NEW DELHI -- Fresh from a compromise on a long-running impasse over a WTO pact, India and the United States said on Tuesday that they will set up a new technical dialogue to increase cooperation in areas ranging from animal health to manufacturing to traditional medicine.

In a carefully worded joint statement that gave few specifics, the two countries said that they sought to “enhance bilateral trade and investment ties in a manner that promotes economic growth and job creation.” The statement was issued at the end of talks between India’s minister for commerce and industry Nirmala Sitharaman and U.S. Trade Representative Michael Froman. Tuesday’s talks focused on four key areas -- agriculture, services, manufacturing and intellectual property, the statement said.

The two countries said that they would “increase engagement on services and investment issues,” and, addressing a key sticking point for businesses in both countries, the statement also said that the U.S. “took note of India's interest in ensuring easier access for Indian professionals in the United States.” Indian companies, especially in the technology sector, have lobbied for an easing of visa restrictions on Indian software professionals traveling to client sites in the U.S.

It added that the two sides “agreed to exchange information on international standards" with a focus on "procedures for testing, packaging, and labeling requirements.” Another area where the two countries said they would “facilitate further engagement,” included traditional Indian medicine.

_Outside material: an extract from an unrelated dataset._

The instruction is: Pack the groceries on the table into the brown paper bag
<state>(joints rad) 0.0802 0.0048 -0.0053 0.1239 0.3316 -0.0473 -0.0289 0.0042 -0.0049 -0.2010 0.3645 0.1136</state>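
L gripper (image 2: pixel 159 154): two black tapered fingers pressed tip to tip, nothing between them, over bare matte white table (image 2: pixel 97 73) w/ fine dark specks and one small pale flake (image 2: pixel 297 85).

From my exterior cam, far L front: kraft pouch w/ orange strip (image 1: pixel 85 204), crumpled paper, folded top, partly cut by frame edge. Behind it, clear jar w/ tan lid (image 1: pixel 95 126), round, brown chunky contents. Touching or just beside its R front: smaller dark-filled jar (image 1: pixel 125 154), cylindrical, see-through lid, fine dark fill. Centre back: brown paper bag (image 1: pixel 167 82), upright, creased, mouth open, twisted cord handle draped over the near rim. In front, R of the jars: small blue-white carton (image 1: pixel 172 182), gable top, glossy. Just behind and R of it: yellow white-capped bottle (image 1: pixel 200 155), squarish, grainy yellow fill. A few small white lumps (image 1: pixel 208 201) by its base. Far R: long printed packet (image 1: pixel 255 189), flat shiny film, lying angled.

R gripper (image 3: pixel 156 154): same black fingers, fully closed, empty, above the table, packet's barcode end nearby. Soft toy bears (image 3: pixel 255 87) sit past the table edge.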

These talks come soon after the two countries announced they had reached a breakthrough in resolving their differences on issues related to food security, which had been holding up the implementation of a global trade pact that had been agreed to at the WTO summit in Bali, Indonesia, last year.

India had sought assurances that its domestic food security program, which involves public stockholding of food, would not be affected by the rules of the world trade body. Typically, India’s food security program involves procuring food grains from local farmers at prices above market rates and stockpiling a portion of it to avert shortages. The U.S. has effectively agreed to extend so-called “peace clauses” indefinitely, so as to reach a truce with India on the matter.

On Monday, Froman had said that the U.S. wants to “step up” trade dialogue with India. On Friday, the two countries announced that U.S. President Barack Obama had accepted an invitation from India’s Prime Minister Narendra Modi to be the chief guest at India’s Republic Day function on Jan. 26 next year.